夏の午後、私はへそ温灸を受けに行くことにした。
その日の午後は蒸し暑く、空気はまるで重い布のように感じられた。
都会の喧騒を離れ、小さな漢方医院へと足を運んだ。
友人の勧めで訪れたその場所は、古い木造の建物で、どこか懐かしい雰囲気が漂っていた。
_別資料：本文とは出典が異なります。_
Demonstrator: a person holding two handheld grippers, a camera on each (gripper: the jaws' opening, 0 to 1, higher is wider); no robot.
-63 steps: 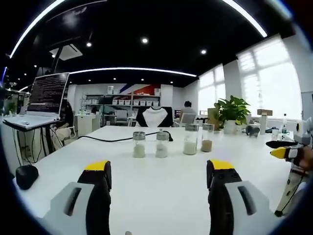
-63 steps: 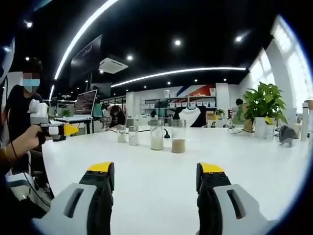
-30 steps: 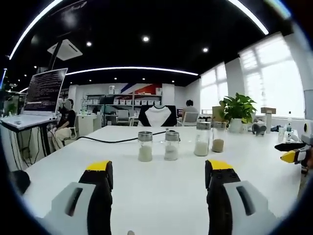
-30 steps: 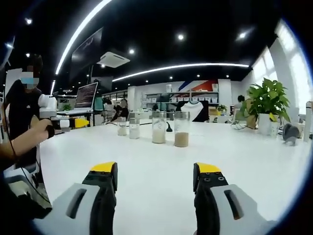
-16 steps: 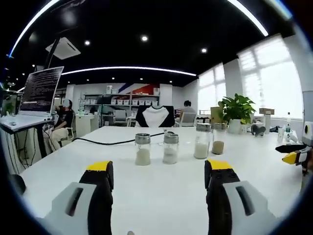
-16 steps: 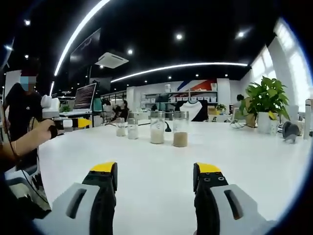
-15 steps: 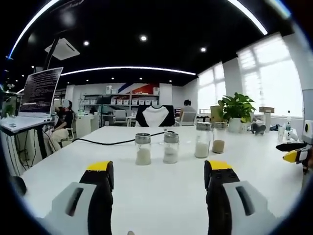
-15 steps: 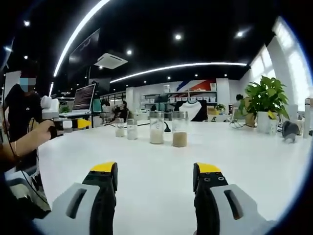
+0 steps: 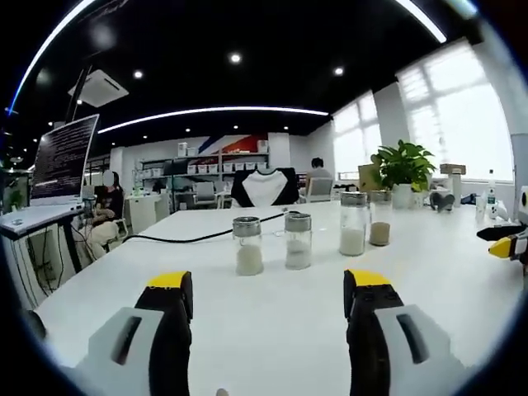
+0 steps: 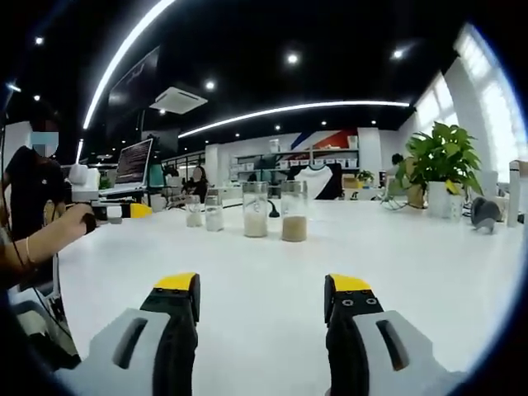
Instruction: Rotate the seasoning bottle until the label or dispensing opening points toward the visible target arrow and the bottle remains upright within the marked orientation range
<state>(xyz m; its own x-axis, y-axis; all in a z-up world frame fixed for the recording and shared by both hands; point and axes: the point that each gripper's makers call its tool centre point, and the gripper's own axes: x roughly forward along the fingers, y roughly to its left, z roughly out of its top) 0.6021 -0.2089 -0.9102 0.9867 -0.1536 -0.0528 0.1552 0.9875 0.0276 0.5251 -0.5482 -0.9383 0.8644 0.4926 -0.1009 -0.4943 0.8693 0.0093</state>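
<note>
Standing apart on the table (image 9: 272, 330), four bottles (image 9: 247, 246), seemingly upright; both grippers' jaws released

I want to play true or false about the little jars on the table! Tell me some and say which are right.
1. Four jars stand on the white table. True.
2. One jar has fallen over. False: all are upright.
3. The left gripper holds a jar. False: it is open and empty.
4. One jar holds brown powder. True.
5. A black cable lies on the table. True.
</note>
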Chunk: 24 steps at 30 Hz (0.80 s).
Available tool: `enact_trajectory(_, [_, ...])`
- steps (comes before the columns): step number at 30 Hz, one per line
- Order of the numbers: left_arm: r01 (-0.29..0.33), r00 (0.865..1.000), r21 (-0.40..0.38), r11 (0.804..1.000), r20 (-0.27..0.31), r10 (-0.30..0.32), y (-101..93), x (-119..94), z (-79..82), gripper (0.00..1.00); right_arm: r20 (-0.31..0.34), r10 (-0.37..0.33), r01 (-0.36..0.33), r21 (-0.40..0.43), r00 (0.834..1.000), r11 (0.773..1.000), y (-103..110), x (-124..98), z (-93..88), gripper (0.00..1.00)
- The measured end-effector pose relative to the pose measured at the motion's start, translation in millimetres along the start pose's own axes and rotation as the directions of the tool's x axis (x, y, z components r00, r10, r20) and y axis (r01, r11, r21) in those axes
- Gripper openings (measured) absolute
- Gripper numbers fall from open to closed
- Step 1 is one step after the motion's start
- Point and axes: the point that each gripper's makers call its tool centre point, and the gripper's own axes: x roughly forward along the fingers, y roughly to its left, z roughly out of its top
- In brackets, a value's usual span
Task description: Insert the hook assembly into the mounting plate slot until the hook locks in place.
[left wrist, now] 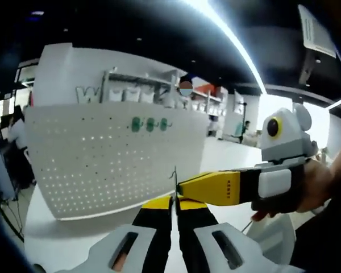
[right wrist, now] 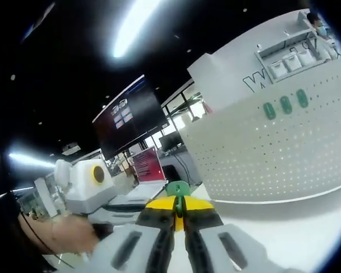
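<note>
A white perforated mounting plate (left wrist: 113, 159) stands upright on the table, with three green pieces (left wrist: 150, 123) fixed near its top. In the left gripper view a thin metal hook (left wrist: 175, 181) sticks up from between the yellow tips of my left gripper (left wrist: 174, 203), which is shut on it, well short of the plate. My right gripper (left wrist: 184, 186) comes in from the right with its jaws together, tip against the hook. In the right gripper view the right gripper (right wrist: 178, 206) pinches a green part of the hook assembly (right wrist: 178, 187). The plate (right wrist: 273, 153) rises to its right, apart from the hook.
The white tabletop (left wrist: 51, 227) runs under and in front of the plate. A hand (left wrist: 324, 182) holds the right gripper, and another hand (right wrist: 68, 233) holds the left gripper (right wrist: 91, 187). Shelves, a dark screen (right wrist: 131, 122) and desks lie behind.
</note>
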Motion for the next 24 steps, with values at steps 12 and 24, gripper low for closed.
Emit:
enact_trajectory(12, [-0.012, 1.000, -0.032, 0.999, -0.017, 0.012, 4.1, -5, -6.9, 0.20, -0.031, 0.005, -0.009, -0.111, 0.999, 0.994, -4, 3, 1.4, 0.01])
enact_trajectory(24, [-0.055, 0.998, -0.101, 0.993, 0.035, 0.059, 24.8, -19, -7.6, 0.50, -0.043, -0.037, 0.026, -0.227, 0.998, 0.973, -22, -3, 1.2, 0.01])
受付で名前を告げると、優しげな女性が笑顔で迎えてくれた。
「お待ちしていました。どうぞこちらへ」と彼女は言い、私を施術室へと案内した。
部屋の中には、柔らかな光が差し込み、静かな音楽が流れていた。
まるで別世界に迷い込んだような気がした。
施術師は、年配の男性で、その目には深い知識と経験が刻まれているように見えた。
「今日はへそ温灸ですね」と彼は静かに言った。
私は頷き、施術台に横たわった。
彼は丁寧に私の腹部を温め始めた。
へそに温かいもぐさを据え、その上に小さな火を点ける。
じんわりとした温かさが腹部に広がり、全身に伝わっていくのを感じた。
「へそ温灸は、体の中心を温め、気血の流れを整える効果があります」と彼は説明した。
「特に夏の暑い日には、内側からの冷えを防ぐのに効果的です」
温かな感覚が体中に広がるにつれて、私はゆっくりと目を閉じた。
遠くで鳥のさえずりが聞こえ、心地よい静寂に包まれていく。
気がつくと、私は夢の中にいた。
夢の中で、私は広い草原を歩いていた。
風が吹き、草花が揺れる。
その風景は、現実の世界よりもはるかに鮮明で、心地よいものであった。
草原を歩きながら、私は一人の女性と出会った。
彼女は薄い白いドレスを纏い、柔らかな笑顔を浮かべていた。
「こんにちは」と彼女は言った。
「ここはあなたの心の中の風景です。へそ温灸があなたの内側を温め、心と体のバランスを整えているのです」
「あなたは誰ですか?」と私は尋ねた。
「私はあなたの一部です」と彼女は答えた。
「あなたが忘れていた部分、内側の声です。へそ温灸を通じて、あなたは再び自分自身と繋がることができるのです」
夢の中での対話が終わり、私は目を覚ました。
施術師は微笑みながら、私に水を勧めた。
「いかがでしたか?」と彼は尋ねた。
「とても不思議な体験でした」と私は答えた。
「まるで夢の中で、自分自身と対話していたような感じです」
「それは素晴らしいことです」と彼は言った。
「へそ温灸は、ただの治療ではありません。心と体を繋げる、古くからの知恵なのです。」
その日、私は心地よい疲れを感じながら、漢方医院を後にした。
外の世界は相変わらず暑く、喧騒が続いていたが、私の内側には静かな平和が広がっていた。
へそ温灸を通じて、私は再び自分自身と繋がることができたのだ。
そして、私は知っていた。この体験は、これからの私の人生において、深い意味を持つものになるだろうと。